Microsatellite instability (MSI) constitutes an alternative-to the chromosomal instability-pathway of carcinogenesis for certain tumour types with prognostic and therapeutic significance for the respective patients. MSI is caused by mutations in mismatch repair (MMR) genes, mainly hMLH1, hMSH2, leading to a defective MMR system. The role of MSI in basal cell carcinoma (BCC) has not been clearly delineated yet. p53 gene as a target for ultraviolet radiation-induced mutations may enhance genomic instability in BCC, with loss of its function. Our aim was to investigate the involvement of MSI and expression of hMLH1 and hMSH2 in parallel with P53 protein accumulation in the pathogenesis of BCC and its possible correlation to the clinicopathological features of the patients. The presence of MSI was investigated in 76 BCCs using mononucleotide microsatellite markers, BAT-25, BAT-26 and TGF-beta receptor type II (TGF-beta-RII). Additionally, 3 dinucleotide markers were analysed in 20 cases in which matched normal tissue was available. The expression of hMLH1, hMSH2 and P53 proteins was evaluated by immunohistochemical analysis. Alterations of the BAT-26 marker were observed in one fibroepithelioma of Pincus, one nodular and one multifocal superficial BCC. A keratotic BCC showed an altered BAT-25 locus. Two samples, a multifocal superficial and a nodular BCC, displayed MSI at two markers (BAT-25 and BAT-26; and BAT-25 and TGF-beta-RII, respectively).
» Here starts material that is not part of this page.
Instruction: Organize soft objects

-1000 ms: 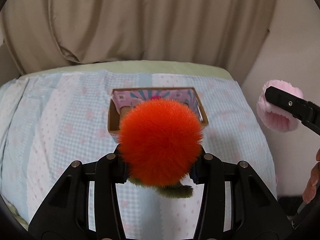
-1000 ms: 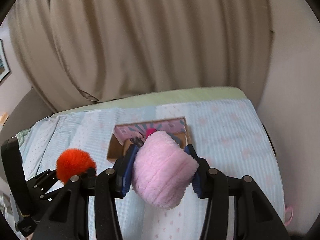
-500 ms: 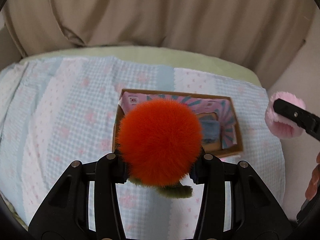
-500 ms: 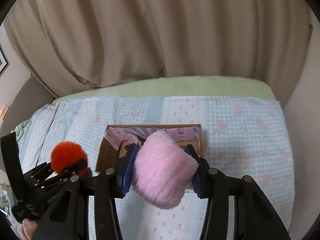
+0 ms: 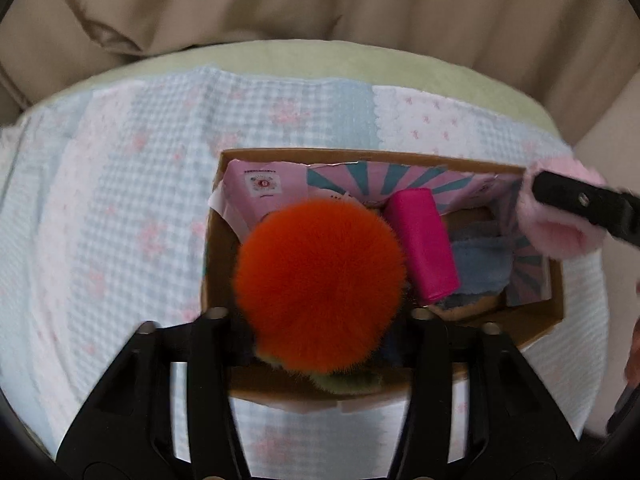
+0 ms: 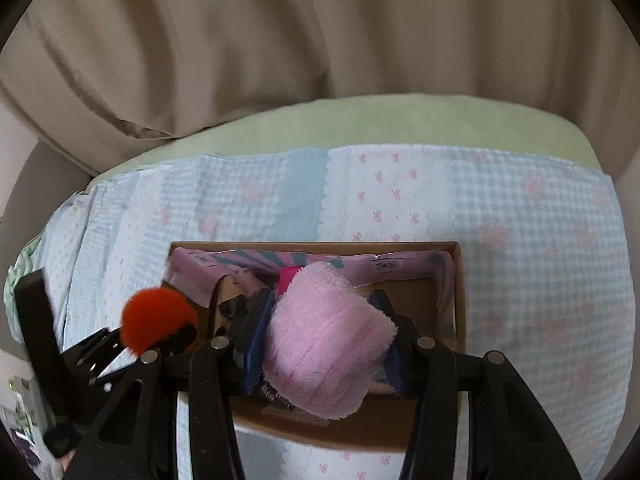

Three more cases, a metatypical, a multifocal superficial and a signet ring BCC exhibited frameshift mutations in the TGF-beta-RII. No sample showed length alterations at the dinucleotide markers examined. hMLH1 and hMSH2 protein immunohistochemical expression was scored positive in 46 and 49 out of 52 cases respectively. P53 accumulation was observed in 27 out of 56 samples. Correlation of the molecular and immunohistochemical findings with the clinicopathological parameters produced no statistically significant results. No correlation between MSI and hMLH1, hMSH2 or P53 protein expression was determined. MSI appears to play a minor role in the pathogenesis of BCCs being present only in a small subset of such tumours.
微卫星不稳定性(MSI)是某些肿瘤类型致癌的一种替代染色体不稳定性的途径,对相应患者具有预后和治疗意义。MSI由错配修复(MMR)基因的突变引起,主要是hMLH1、hMSH2,导致MMR系统缺陷。MSI在基底细胞癌(BCC)中的作用尚未明确界定。p53基因作为紫外线辐射诱导突变的靶点,可能会增强BCC中的基因组不稳定性,并导致其功能丧失。我们的目的是研究MSI以及hMLH1和hMSH2的表达与P53蛋白积累在BCC发病机制中的参与情况,及其与患者临床病理特征的可能相关性。使用单核苷酸微卫星标记BAT-25、BAT-26和II型转化生长因子-β受体(TGF-β-RII)在76例BCC中检测MSI的存在。此外,在20例有匹配正常组织的病例中分析了3个二核苷酸标记。通过免疫组织化学分析评估hMLH1、hMSH2和P53蛋白的表达。在1例平卡斯纤维上皮瘤、1例结节性和1例多灶性浅表BCC中观察到BAT-26标记的改变。1例角化性BCC显示BAT-25位点改变。2个样本,1例多灶性浅表BCC和1例结节性BCC,分别在两个标记(BAT-25和BAT-26;BAT-25和TGF-β-RII)处显示MSI。另外3例,1例异型、1例多灶性浅表和1例印戒样BCC在TGF-β-RII中表现出移码突变。在所检测的二核苷酸标记处,没有样本显示长度改变。在52例病例中,分别有46例和49例hMLH1和hMSH2蛋白免疫组织化学表达呈阳性。在56个样本中有27个观察到P53积累。分子和免疫组织化学结果与临床病理参数的相关性未产生统计学上的显著结果。未确定MSI与hMLH1、hMSH2或P53蛋白表达之间的相关性。MSI似乎在BCC的发病机制中起次要作用,仅存在于此类肿瘤的一小部分中。